Zweifel, der zur Verzweiflung führt: Das Luziferische, bei Eichendorff und Schumann als kosmischer dunkler Vogel mehr geahnt als gewusst, wird hier als bedrohliches Schicksal, als Abwesenheit des lebendigen Gottes scharf konturiert. Sein Klangsymbol ist der verminderte Septakkord, die grauenvollste Dissonanz der damaligen Zeit. Das Grauen hat in dieser Oper auch einen Namen: Samiel, der „schwarze Jäger, ein Abgesandter des Höllenfürsten Lucifer. Der Jägerbursch Kaspar, der als Landsknecht die Gräuel des Dreißigjährigen Krieges miterlebt hat, ist ihm verfallen. Samiel ist, modern gesprochen, der personifizierte dunkle Schatten einer von Krieg und Gewalt traumatisierten Gesellschaft. Um seine Lebensfrist zu verlängern, muss er dem Teufel immer neue unschuldige Seelen ausliefern.

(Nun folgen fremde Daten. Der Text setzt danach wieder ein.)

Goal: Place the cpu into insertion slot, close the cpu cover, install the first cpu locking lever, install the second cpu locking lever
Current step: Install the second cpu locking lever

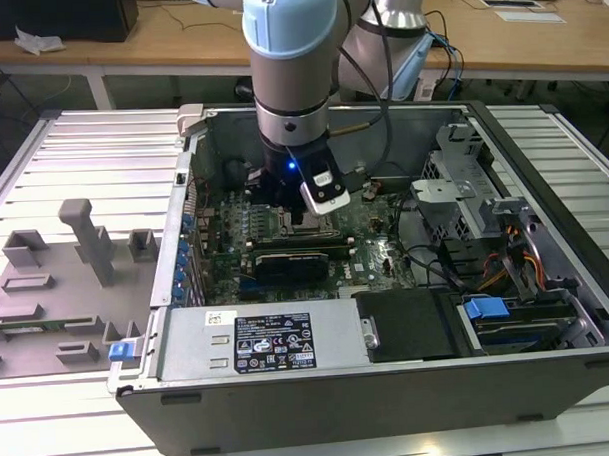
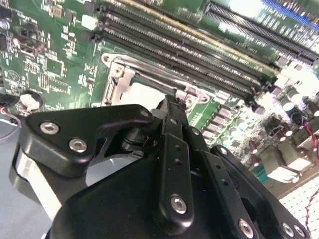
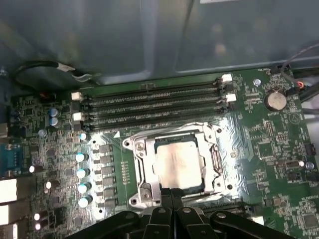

Mit Freikugeln verführt er seinen Kameraden Max zu frevlerischem Tun. Der muss, um die Tochter des Erbförsters zu ehelichen, am Tag seiner Hochzeit einen erfolgreichen Probeschuss ablegen. Kein Wunder, dass er von Versagensangst gepeinigt ist. Freikugeln sollen ihm zu einem sicheren Schuss verhelfen. Doch damit hat es eine gefährliche Bewandtnis: „Sechse treffen, sieben äffen.“ Die siebte Kugel gehört dem Teufel, und der hat es auf Agathe abgesehen, die unschuldige, die reine Braut. Deren Kantilene der Liebe und der Hoffnung wird in dieser Ouvertüre ebenfalls angestimmt, denn „das Ganze schließt freudig“.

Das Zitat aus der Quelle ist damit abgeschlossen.